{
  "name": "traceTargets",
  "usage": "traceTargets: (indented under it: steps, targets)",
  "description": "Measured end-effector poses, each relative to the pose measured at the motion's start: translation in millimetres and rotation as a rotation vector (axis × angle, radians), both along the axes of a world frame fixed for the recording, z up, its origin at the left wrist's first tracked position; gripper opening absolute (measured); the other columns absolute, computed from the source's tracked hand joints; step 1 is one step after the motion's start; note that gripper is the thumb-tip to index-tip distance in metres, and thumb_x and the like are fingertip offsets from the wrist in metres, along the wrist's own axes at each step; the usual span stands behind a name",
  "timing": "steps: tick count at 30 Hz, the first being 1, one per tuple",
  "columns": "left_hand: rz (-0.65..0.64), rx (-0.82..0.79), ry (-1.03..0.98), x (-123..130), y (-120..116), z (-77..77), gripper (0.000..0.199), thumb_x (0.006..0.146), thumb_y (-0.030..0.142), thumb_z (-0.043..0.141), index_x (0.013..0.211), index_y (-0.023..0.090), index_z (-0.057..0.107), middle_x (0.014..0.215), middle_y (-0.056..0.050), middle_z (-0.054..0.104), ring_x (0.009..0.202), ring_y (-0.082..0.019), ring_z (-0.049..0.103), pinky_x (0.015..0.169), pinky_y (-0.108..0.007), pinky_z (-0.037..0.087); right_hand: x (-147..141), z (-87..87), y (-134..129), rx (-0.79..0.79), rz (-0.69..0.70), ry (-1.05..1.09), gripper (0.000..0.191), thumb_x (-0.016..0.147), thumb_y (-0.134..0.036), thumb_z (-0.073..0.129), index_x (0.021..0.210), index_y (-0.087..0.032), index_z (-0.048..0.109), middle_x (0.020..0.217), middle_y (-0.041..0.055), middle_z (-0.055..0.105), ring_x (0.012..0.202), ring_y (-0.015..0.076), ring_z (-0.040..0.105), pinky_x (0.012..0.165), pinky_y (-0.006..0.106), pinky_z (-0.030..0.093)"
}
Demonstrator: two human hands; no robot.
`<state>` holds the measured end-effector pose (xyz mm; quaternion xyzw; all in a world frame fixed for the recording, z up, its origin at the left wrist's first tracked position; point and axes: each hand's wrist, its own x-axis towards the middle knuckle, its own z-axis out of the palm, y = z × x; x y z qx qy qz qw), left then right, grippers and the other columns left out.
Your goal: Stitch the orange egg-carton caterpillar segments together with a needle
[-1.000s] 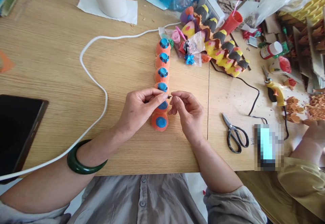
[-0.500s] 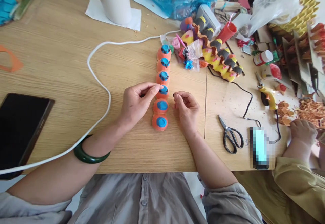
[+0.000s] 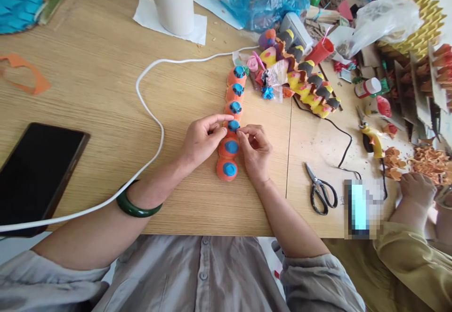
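A strip of orange-painted bumps (image 3: 226, 170), looking like a cut egg carton, lies lengthwise in front of me. Every bump carries a blue clay-like disc (image 3: 231, 147), and the upper ones also have small black pieces (image 3: 238, 90) on them. My left hand (image 3: 206, 135) grips the fourth bump from the top, with thumb and index finger at its left side and top. At that bump's right edge, my right hand (image 3: 254, 147) is pinched, its fingertips touching the blue disc. The small black bit in that pinch is mostly hidden by the fingers.
A white cable (image 3: 162, 133) crosses the left side near a dark tablet (image 3: 38, 175). Scissors (image 3: 321, 189) and a pixelated, lit device (image 3: 359, 208) lie right. Painted carton strips (image 3: 310, 81) and craft clutter sit behind. A co-worker's hand (image 3: 418, 189) rests at far right.
My right hand has moved left, bringing the small black piece from beside the strip onto the fourth bump. My left index finger and thumb have spread around that bump. The view has shifted slightly.
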<state>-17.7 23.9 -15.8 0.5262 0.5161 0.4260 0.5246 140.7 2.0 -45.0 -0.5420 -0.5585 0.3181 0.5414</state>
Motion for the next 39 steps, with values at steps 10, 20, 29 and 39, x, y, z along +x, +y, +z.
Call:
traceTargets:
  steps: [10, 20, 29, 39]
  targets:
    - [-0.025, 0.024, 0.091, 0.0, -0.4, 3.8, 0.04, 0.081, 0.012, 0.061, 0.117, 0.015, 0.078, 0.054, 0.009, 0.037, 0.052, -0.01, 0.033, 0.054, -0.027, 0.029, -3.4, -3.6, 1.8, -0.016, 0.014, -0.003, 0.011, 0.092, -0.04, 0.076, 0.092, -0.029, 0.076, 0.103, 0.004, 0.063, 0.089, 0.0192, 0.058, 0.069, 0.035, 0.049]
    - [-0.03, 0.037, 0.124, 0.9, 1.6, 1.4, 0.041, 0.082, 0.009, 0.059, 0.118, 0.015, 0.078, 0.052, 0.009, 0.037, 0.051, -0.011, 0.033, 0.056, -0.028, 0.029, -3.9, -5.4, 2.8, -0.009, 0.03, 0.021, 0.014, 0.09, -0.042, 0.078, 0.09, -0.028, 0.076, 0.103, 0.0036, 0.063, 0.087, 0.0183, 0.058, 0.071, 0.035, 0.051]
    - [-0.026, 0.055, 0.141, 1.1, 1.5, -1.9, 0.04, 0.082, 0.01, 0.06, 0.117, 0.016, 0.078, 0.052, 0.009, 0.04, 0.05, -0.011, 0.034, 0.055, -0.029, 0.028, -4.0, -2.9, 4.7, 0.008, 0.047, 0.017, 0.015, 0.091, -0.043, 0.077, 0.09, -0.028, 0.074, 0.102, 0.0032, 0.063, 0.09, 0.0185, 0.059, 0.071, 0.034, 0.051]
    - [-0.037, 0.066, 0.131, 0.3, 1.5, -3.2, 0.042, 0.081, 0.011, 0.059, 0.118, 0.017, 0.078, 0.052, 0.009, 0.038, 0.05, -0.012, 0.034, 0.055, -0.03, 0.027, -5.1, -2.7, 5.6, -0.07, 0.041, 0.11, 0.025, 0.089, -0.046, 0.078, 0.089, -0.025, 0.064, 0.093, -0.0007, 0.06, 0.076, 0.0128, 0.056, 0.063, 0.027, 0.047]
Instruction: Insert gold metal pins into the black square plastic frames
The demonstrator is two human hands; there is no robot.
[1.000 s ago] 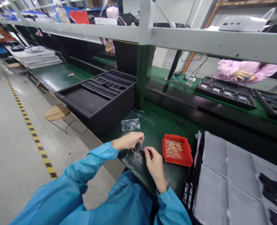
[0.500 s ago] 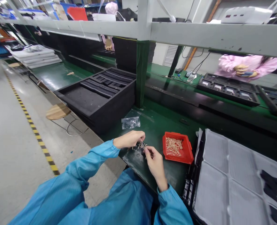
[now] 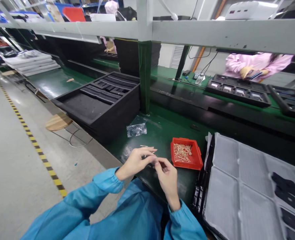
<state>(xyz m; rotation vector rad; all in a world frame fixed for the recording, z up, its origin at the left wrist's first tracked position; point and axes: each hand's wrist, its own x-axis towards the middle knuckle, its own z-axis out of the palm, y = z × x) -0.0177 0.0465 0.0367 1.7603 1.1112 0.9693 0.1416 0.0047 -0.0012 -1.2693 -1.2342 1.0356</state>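
Observation:
My left hand (image 3: 137,161) and my right hand (image 3: 166,173) meet at the fingertips, just over the near edge of the green tabletop. Both pinch at the same spot, and whatever sits between the fingertips is too small and hidden to name. The upper fingers of the left hand stretch out above its thumb. A thin pale piece (image 3: 144,145) lies on the table just beyond the left hand. To the right stands a red tray (image 3: 200,156) holding several thin, pale copper-coloured pieces (image 3: 182,152).
A clear plastic bag (image 3: 137,129) lies beyond my hands. Left of it is a large black foam tray (image 3: 86,105). White-lined trays (image 3: 224,193) with black parts fill the right. A green post (image 3: 145,80) rises behind. Across the bench, a person in pink handles something.
My left hand has lowered, and its thumb side now meets the right fingertips. The small pieces under the hands are mostly covered now. The view has shifted slightly.

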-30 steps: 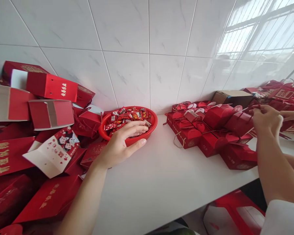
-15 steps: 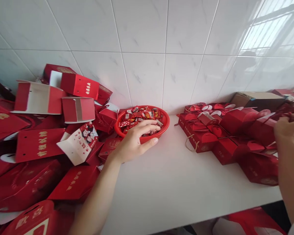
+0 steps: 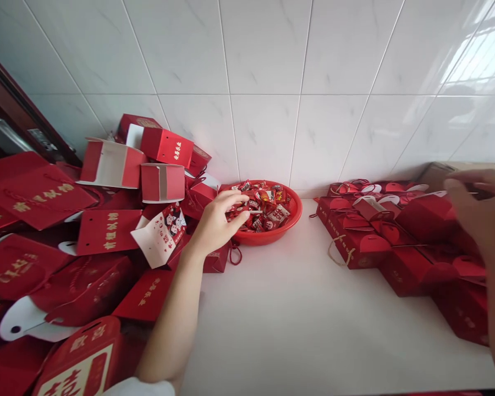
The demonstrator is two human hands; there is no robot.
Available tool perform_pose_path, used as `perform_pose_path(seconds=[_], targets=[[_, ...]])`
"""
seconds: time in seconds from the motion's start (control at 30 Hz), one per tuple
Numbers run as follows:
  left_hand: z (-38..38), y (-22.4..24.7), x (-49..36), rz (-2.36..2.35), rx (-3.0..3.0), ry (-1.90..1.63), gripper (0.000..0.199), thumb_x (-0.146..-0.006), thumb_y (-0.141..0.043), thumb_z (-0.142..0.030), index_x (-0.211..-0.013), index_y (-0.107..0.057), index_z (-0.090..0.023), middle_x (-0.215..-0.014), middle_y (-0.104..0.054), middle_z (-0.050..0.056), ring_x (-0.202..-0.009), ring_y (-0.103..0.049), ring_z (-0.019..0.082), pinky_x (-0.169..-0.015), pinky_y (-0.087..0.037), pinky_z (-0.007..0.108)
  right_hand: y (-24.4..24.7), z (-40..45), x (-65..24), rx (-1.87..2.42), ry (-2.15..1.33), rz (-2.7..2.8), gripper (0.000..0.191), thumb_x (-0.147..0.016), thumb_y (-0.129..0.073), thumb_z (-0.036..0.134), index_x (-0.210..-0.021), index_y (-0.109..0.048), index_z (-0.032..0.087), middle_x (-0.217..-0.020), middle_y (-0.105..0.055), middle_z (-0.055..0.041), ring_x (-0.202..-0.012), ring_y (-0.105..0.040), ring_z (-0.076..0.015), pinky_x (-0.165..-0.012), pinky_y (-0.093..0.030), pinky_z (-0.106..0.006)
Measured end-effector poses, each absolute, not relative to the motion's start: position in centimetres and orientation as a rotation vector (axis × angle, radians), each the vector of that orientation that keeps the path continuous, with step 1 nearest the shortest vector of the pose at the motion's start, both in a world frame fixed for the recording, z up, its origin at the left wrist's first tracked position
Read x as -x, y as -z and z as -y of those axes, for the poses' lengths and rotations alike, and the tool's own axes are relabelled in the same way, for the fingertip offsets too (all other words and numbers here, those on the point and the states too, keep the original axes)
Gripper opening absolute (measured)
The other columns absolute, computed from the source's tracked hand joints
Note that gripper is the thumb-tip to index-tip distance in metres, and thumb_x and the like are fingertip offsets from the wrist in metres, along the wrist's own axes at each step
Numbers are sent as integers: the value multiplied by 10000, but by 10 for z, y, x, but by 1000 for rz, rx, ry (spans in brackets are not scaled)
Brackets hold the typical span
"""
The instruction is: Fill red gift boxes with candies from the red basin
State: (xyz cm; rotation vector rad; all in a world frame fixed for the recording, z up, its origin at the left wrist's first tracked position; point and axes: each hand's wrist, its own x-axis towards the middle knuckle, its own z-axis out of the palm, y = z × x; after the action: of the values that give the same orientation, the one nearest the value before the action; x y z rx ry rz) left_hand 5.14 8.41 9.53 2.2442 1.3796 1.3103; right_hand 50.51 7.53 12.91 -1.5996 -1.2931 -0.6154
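The left hand [image 3: 216, 223] reaches over the left side of a red plastic basket [image 3: 264, 237], its thumb and fingers held apart with a gap between them; wrapped sweets [image 3: 278, 214] show through that gap and fill the basket, which sits on the white table [image 3: 272, 313] close to the tiled wall [image 3: 264, 49]; a pale stick-like strip lies near the thumb tip, and whether the thumb touches it cannot be told; the right hand [image 3: 478, 203] is at the right edge, blurred, above the near rows of folded-shut red boxes [image 3: 363, 250], its fingers bent, and whether they hold anything cannot be told; these boxes stand packed side by side to the right of the basket, and a loop of beige string [image 3: 334, 258] hangs at the front of one; a brown carton [image 3: 431, 173] stands behind them by the wall; to the left, a heap of red paper bags and boxes [image 3: 109, 234] leans at many angles, some open with pale insides showing; a white flap with cartoon figures [image 3: 159, 236] sticks out of the heap; a dark red cord [image 3: 236, 256] curls on the table just in front of the basket.
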Motion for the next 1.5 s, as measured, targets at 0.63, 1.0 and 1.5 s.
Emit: perform_pose_path(seconds=[0.63,1.0,1.5], targets=[[-93,-101,-5,-1712,-1509,-1863,341,-806,-624,-252,-1136,-690,-197,-1295,-689,121,-1205,-653,276,-1038,-527,431,-84,-205,-121,943,-793,2106,233,-950,-530,252,-860,-731,176,-827,-714,-9,-817,-636,-159,-813,-465,-251],[-96,-92,1,-1917,-1515,-1384,569,-884,-604,-476,-1380,-557,-200,-1525,-498,191,-1354,-542,332,-1128,-408,495,-88,-208,-116,1140,-718,1916,361,-937,-498,242,-593,-580,167,-609,-581,-17,-676,-545,-154,-699,-419,-255],[-94,-95,-16,-1904,-1620,-1237,550,-940,-529,-548,-1367,-586,-205,-1425,-612,150,-1303,-592,310,-1082,-465,433,-106,-147,-235,1045,-680,1654,479,-818,-642,312,-1246,-712,109,-910,-763,-104,-748,-691,-212,-740,-559,-354]])
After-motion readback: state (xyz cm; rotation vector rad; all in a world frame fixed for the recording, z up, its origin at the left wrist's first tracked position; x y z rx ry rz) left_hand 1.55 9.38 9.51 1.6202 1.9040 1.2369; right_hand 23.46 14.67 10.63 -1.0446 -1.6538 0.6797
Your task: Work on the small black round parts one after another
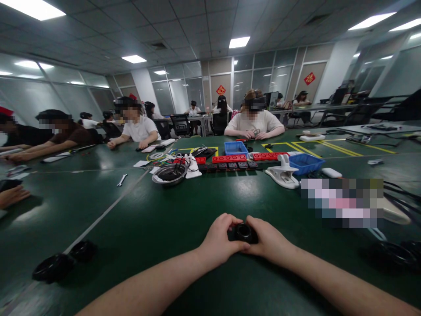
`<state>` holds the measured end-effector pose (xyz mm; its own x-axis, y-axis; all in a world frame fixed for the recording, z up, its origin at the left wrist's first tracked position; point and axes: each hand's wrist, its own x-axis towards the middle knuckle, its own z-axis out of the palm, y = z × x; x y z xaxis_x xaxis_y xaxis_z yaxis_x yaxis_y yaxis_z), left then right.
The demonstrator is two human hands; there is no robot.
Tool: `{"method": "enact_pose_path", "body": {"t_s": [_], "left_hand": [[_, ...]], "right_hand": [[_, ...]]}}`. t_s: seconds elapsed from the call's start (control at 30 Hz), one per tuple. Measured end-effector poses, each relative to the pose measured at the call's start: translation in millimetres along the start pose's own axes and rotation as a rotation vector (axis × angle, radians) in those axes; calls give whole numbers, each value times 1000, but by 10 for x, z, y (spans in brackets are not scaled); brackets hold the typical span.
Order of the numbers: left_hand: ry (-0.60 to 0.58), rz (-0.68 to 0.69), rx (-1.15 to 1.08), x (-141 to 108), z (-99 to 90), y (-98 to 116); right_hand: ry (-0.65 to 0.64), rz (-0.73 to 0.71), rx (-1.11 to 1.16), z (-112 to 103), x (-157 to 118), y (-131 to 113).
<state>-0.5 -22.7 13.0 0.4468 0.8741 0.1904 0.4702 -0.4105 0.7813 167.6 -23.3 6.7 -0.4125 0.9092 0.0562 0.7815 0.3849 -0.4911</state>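
A small black ring-shaped part (244,231) with a hole in its top sits between my two hands, over the near middle of the green table (158,215). My left hand (219,239) curls around its left side, thumb at the near edge and fingers at the far side. From the right, my right hand (269,239) holds the same part, and the thumbs nearly meet in front of it. The fingers cover much of its lower portion, and I cannot tell whether it touches the table. Two similar black round parts (54,267) lie at the near left.
Ahead lie a metal bowl (169,181), red power strips (229,158), blue trays (305,163) and a white clamp base (283,174). A wrench (122,180) rests to the left. More black round parts (394,255) are at the near right. Several people sit around the tables.
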Motion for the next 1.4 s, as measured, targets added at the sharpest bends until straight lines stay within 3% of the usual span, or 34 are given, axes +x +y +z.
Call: {"method": "enact_pose_path", "body": {"t_s": [0.1, 0.2, 0.33, 0.43, 0.5, 0.7, 0.9, 1.07, 1.2, 1.3, 1.4], "left_hand": [[53, -36, 21, -4, 27, -3], [5, 13, 20, 13, -23, -7], [-140, 130, 2, 46, -126, -27], [-186, 172, 15, 58, -161, -44], [-189, 178, 20, 58, -162, -45], [-137, 118, 34, 37, -125, -9], [-17, 4, 40, 26, -35, -39], [-32, 37, 7, 32, -40, -62], [-154, 148, -8, 56, -102, -58], [-216, 188, 5, 70, -139, -54], [-228, 186, 15, 68, -150, -51]], "right_hand": [[81, 31, -95, 74, -10, -40], [73, -35, -36, 41, -19, -40], [-96, -186, 191, -127, -14, 31], [-232, -200, 308, -223, 0, 78], [-248, -202, 331, -241, 8, 90], [-210, -130, 309, -165, 26, 107], [-17, 14, 89, -24, 13, 13], [70, -18, 30, 11, -11, -58], [-108, -152, 225, -127, -6, 31], [-285, -165, 359, -239, 9, 111], [-331, -169, 382, -275, 26, 147]]}}
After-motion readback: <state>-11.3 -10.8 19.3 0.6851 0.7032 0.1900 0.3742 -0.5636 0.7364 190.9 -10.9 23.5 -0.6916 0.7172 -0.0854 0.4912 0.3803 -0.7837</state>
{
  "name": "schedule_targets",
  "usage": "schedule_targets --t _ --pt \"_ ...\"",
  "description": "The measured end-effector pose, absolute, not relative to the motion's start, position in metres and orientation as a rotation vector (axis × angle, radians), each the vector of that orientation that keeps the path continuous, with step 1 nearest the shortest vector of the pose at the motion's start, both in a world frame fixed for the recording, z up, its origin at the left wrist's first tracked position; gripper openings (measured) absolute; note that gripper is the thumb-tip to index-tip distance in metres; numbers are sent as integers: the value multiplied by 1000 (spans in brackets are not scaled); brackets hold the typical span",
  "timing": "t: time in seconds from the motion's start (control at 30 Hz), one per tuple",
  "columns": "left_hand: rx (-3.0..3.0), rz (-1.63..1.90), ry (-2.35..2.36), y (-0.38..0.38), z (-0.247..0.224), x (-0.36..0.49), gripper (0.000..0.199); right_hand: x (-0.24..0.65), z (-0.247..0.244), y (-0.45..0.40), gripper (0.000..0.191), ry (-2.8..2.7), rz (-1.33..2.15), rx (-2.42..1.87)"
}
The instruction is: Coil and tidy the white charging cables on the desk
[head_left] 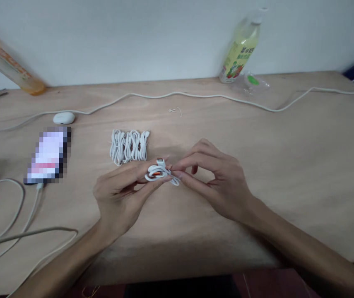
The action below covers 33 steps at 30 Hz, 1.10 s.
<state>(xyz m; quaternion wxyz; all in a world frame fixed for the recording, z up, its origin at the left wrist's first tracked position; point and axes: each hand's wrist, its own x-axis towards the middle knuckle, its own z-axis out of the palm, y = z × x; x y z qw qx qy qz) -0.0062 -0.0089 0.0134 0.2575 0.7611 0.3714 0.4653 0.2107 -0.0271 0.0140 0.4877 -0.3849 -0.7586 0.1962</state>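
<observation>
A coiled white cable (157, 170) with a connector showing orange inside is held up over the wooden table. My left hand (122, 188) is closed on the coil from the left, thumb below and fingers above. From the right, my right hand (215, 178) pinches at the coil's right end, around a thin tie and a small white loop. Its thumb and index fingertips meet there. Just behind my left hand, several bundled white cables (128, 145) lie side by side on the table.
A phone (48, 155) on a charging cord and a white earbud case (64, 118) lie left. A long white cord (177, 93) crosses the back. An orange bottle (12, 62) and a green-yellow bottle (240, 49) stand by the wall. Short white ties (177, 111) lie mid-table.
</observation>
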Motion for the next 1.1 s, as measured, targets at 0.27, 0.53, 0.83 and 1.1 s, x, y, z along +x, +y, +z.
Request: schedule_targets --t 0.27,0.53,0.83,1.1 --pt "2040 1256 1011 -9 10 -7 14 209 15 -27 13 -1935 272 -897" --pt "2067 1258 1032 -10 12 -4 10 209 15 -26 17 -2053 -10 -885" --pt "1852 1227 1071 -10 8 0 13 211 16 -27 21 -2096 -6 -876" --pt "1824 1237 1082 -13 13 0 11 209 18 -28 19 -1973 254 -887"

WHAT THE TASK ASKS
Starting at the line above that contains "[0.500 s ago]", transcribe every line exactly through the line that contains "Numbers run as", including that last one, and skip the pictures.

SOLUTION BELOW
[0.500 s ago] 
[now] 
<state>(xyz m; rotation vector rad; all in a world frame fixed for the recording, z up, its origin at the left wrist's first tracked position; point and axes: each hand's wrist, its own x-axis towards the middle knuckle, its own z-axis out of the palm, y = z × x) -0.0177 0.0465 0.0367 1.7603 1.1112 0.9693 0.1416 0.0047 -0.0012 -1.2693 -1.2342 1.0356</state>
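Observation:
My left hand (image 3: 137,161) and my right hand (image 3: 166,173) meet at the fingertips, just over the near edge of the green tabletop. Both pinch at the same spot, and whatever sits between the fingertips is too small and hidden to name. The upper fingers of the left hand stretch out above its thumb. A thin pale piece (image 3: 144,145) lies on the table just beyond the left hand. To the right stands a red tray (image 3: 200,156) holding several thin, pale copper-coloured pieces (image 3: 182,152).
A clear plastic bag (image 3: 137,129) lies beyond my hands. Left of it is a large black foam tray (image 3: 86,105). White-lined trays (image 3: 224,193) with black parts fill the right. A green post (image 3: 145,80) rises behind. Across the bench, a person in pink handles something.
My left hand has lowered, and its thumb side now meets the right fingertips. The small pieces under the hands are mostly covered now. The view has shifted slightly.
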
-30 steps: 
-15 steps: 
+0 steps: 
The demonstrator is two human hands; there is no robot.
Available tool perform_pose_path, used as `perform_pose_path(seconds=[_], targets=[[_, ...]])`
"""
seconds: time in seconds from the motion's start (control at 30 Hz), one per tuple
Numbers run as follows:

The response to the exercise has been completed.